◆ Try it: When you print the material, keep every line identical to the original.

◆ Supplied data:
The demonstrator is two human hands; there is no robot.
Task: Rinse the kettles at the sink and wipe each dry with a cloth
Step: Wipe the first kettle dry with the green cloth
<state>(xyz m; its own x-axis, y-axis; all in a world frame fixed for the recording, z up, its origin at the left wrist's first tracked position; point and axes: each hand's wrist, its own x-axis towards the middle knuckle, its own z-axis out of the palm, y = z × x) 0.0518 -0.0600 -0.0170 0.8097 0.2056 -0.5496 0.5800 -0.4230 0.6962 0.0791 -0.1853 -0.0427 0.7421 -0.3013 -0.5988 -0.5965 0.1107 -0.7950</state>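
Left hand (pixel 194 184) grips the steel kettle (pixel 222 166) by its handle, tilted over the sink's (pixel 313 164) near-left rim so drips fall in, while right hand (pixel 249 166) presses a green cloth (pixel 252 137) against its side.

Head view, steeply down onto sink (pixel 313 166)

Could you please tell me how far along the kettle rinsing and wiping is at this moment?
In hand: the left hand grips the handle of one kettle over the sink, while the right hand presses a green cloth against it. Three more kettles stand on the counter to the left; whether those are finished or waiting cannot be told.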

◆ Written reply:
The demonstrator is two human hands; there is no robot.
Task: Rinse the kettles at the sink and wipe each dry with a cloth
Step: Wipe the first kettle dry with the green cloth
<state>(xyz m; its own x-axis, y-axis; all in a world frame fixed for the recording, z up, its origin at the left wrist's first tracked position; point and axes: each hand's wrist, its own x-axis towards the middle knuckle, its own z-axis out of the palm, y = z × x) 0.0518 -0.0600 -0.0170 0.8097 0.2056 -0.5496 0.5800 -0.4230 0.6962 0.0791 -0.1853 -0.0427 0.7421 -0.3013 -0.5988 -0.5965 0.1107 -0.7950</state>
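Left hand (pixel 194 184) grips the steel kettle (pixel 222 166) by its handle, tilted over the sink's (pixel 313 164) near-left rim so drips fall in, while right hand (pixel 249 166) presses a green cloth (pixel 252 137) against its side.

Head view, steeply down onto sink (pixel 313 166)

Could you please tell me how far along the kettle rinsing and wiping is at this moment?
In hand: the left hand grips the handle of one kettle over the sink, while the right hand presses a green cloth against it. Three more kettles stand on the counter to the left; whether those are finished or waiting cannot be told.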

For this exercise, the answer is now complete.